To celebrate the release of Star Trek: Into Darkness this month, we’ll be running through the first season of the classic Star Trek all this month. Check back daily to get ready to boldly go. It’s only logical.

We’ll be supplementing our coverage of the episodes with some additional materials – mainly novels and comics and films. This is one such entry.

When you think about it, Star Trek finished its first season with its mythology reasonably well established. There were the Romulans, the Klingons and the Federation. (Oh, my!) We knew that Kirk had a brother on the colonies, who died in the season finalé. Vulcan was a hot desert planet. The Prime Directive existed, and we even got a taste of how Starfleet operated. However, these things all developed gradually over the course of the year, and early episodes couldn’t even seem to agree who exactly Kirk was working for.
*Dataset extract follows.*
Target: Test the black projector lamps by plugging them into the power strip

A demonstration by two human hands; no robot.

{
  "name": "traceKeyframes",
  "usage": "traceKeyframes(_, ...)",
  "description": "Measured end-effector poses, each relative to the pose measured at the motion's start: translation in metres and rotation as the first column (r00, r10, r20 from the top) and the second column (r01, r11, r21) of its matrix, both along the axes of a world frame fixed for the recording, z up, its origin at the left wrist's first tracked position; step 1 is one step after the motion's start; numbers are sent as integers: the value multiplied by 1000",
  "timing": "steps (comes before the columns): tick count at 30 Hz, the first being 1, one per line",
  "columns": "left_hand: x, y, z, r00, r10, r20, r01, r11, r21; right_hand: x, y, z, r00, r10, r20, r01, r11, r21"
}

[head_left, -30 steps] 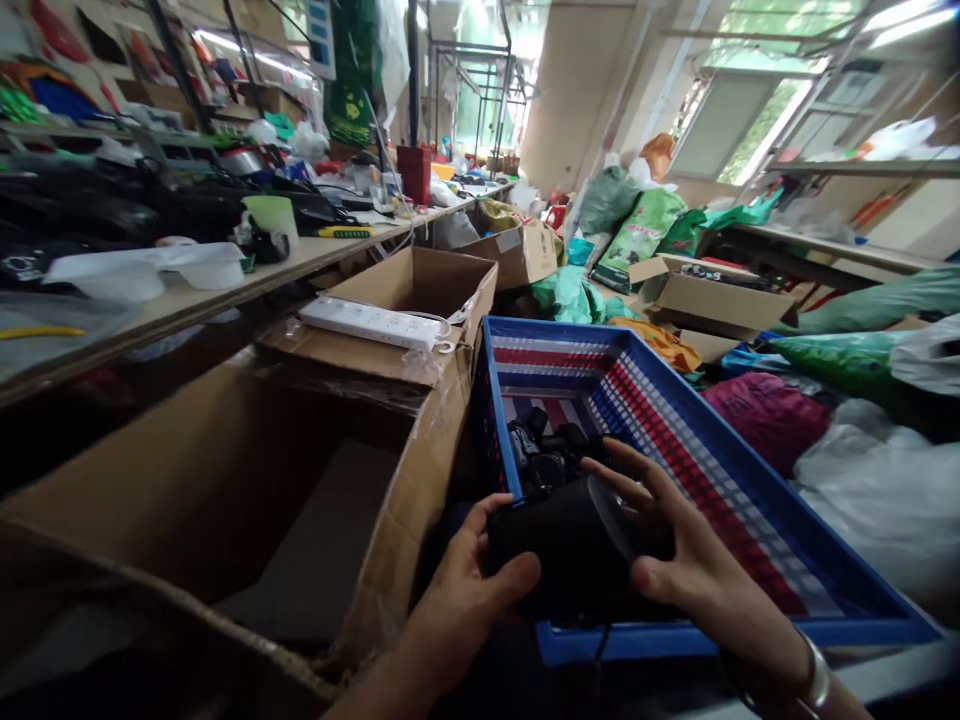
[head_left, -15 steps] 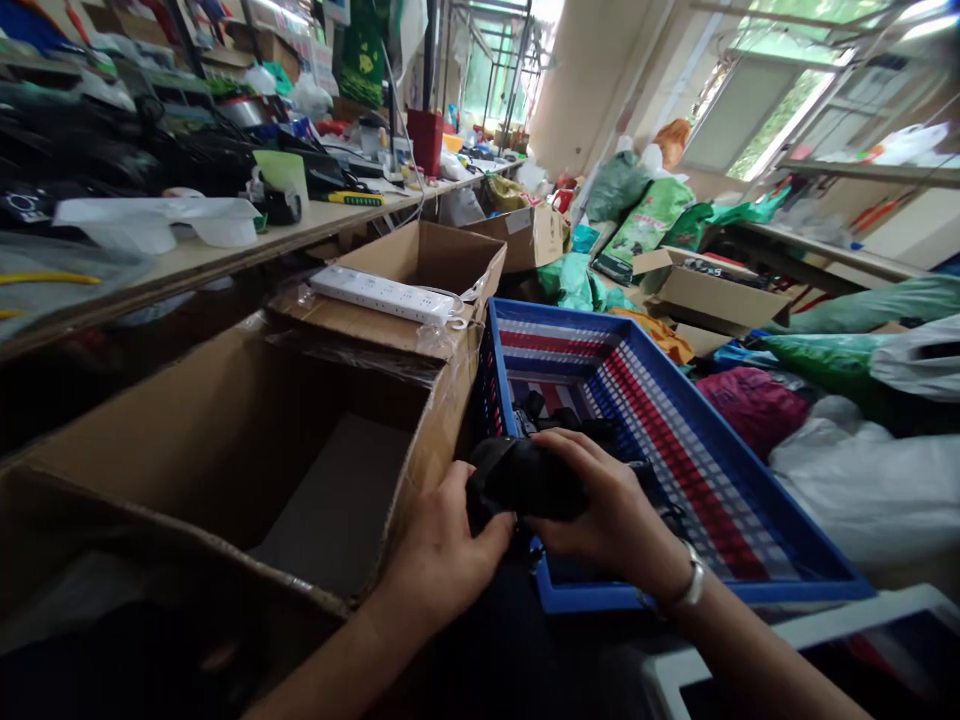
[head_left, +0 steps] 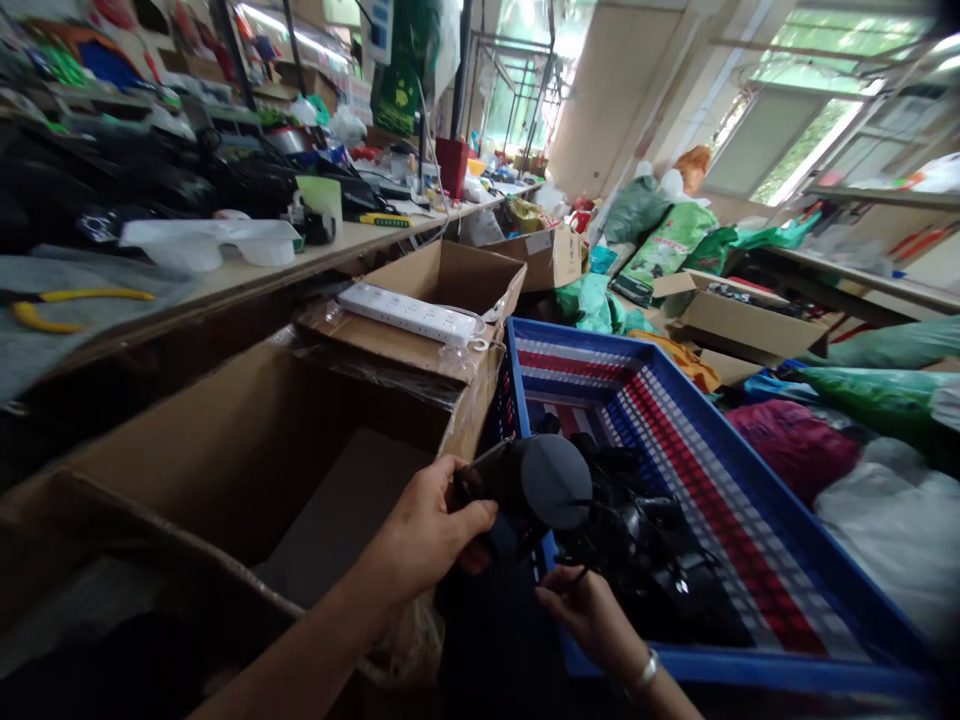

The Federation was first mentioned in Arena and only fully named in A Taste of Armageddon. The Klingons were introduced in Errand of Mercy, with a cold war between the two galactic powers finally turning hot. Of course, it’s hard to write “finally” when they had only been introduced in this particular episode. So where were the Klingons during the show’s first year? How come we didn’t pick up any of the tension that must have been simmering?

Kevin Ryan’s Errand of Vengeance trilogy attempts to offer some context, suggesting that the Klingon threat had been brewing during the entire first season. It follows Jon Anderson, a new recruit to the ship’s security department, arriving just before the events of What Are Little Girls Made Of? Oh, and he’s a Klingon infiltrator.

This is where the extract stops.